A (hopefully) considerably copious collection of classical cipher crackers

Written in Python3 (and run with PyPy)


  • Write a “text fitness evaluator” function which evaluates the likelihood that a given string of text is English
  • Write a substitution cipher decoder (which can also server as a ROT13, Caesar, and Atbash decoder)
  • Compile a list of common classical ciphers (drawing from Wikipedia and the National Cipher Competition)
  • Write a word splitter which separates plaintext into words
  • Investigate using AI to identify what cipher a ciphertext might be encrypted with


  • Plaintext: a message which is readable and unencrypted
  • Ciphertext: a message which is encrypted
  • Decoder/Decrypter: a program which will decrypt a ciphertext when given the key
  • Cracker: a program that can decrypt a ciphertext without the key, usually by making use of the decrypter

Basic Methodology

A cracker has three major components: the key-finding algorithm, the decrypter, and the text evaluator.

The key-finding algorithm will generate keys which will be used by the decrypter to find the plaintext that the key would generate.
This plaintext will be tossed into the text evaluator.
If it gets a high score, the current key and plaintext will be saved as a possible answer.
As more keys get tested, the best key-plaintext pair will be continuously updated.
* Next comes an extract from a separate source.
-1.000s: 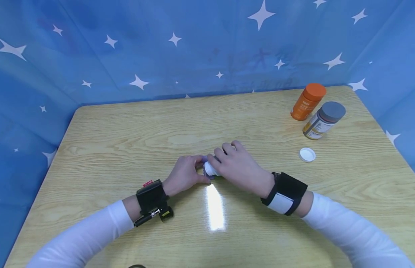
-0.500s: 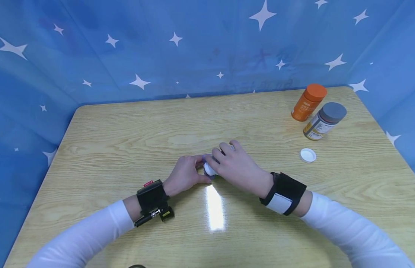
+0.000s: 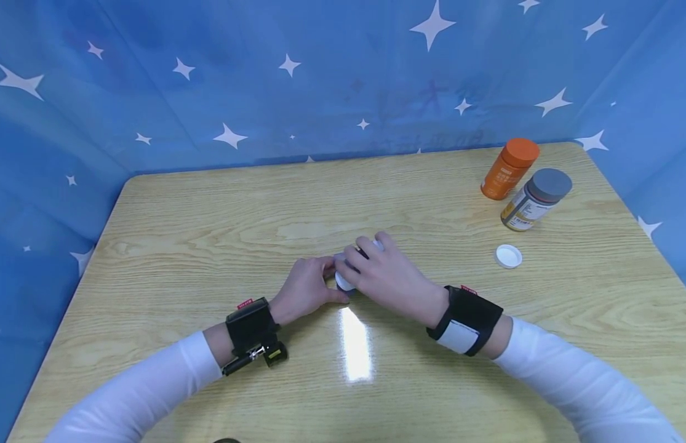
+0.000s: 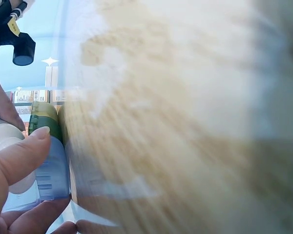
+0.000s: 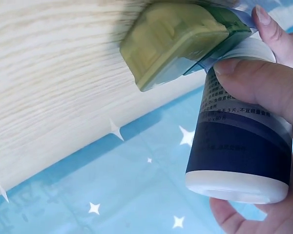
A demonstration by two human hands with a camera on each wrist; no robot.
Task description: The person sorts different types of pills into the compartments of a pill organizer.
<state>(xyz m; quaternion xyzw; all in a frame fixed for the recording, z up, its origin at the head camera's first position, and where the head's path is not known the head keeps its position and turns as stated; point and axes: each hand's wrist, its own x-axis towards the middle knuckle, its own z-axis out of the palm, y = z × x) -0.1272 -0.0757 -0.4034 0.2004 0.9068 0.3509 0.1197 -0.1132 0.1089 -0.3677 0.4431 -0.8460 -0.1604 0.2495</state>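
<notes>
My right hand [image 3: 395,280] grips a white pill bottle [image 5: 239,146] with a dark blue label. The bottle is tilted, its white neck towards a translucent pill box [image 5: 176,44] with yellow, green and blue sections. My left hand [image 3: 303,288] holds this box low at the table, thumb [image 4: 29,153] on one side and fingers beneath in the left wrist view. The bottle's neck overlaps the box's blue end; its mouth and any pills are hidden. In the head view, my right fingers cover most of the bottle.
On the wooden table [image 3: 210,221], a round white cap [image 3: 508,256] lies to the right. Beyond it stand an orange bottle [image 3: 510,168] and a grey-lidded bottle [image 3: 536,199]. A blue star-patterned curtain [image 3: 343,80] borders the back and sides.
My right hand has shifted slightly left and its wrist has turned a little, so less of the bottle's white end shows. My left hand has stayed in place.
</notes>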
If the keyspace is small, then every key will be tested.
If brute force isn’t feasible, a hill-climbing algorithm will be used, where random changes to the key are either kept or dropped if they create a better text evaluation.
The goal of the algorithm is to reach a “hill”, where the plaintext is as likely to be the real message as possible.
Simulated annealing may also be used in the future.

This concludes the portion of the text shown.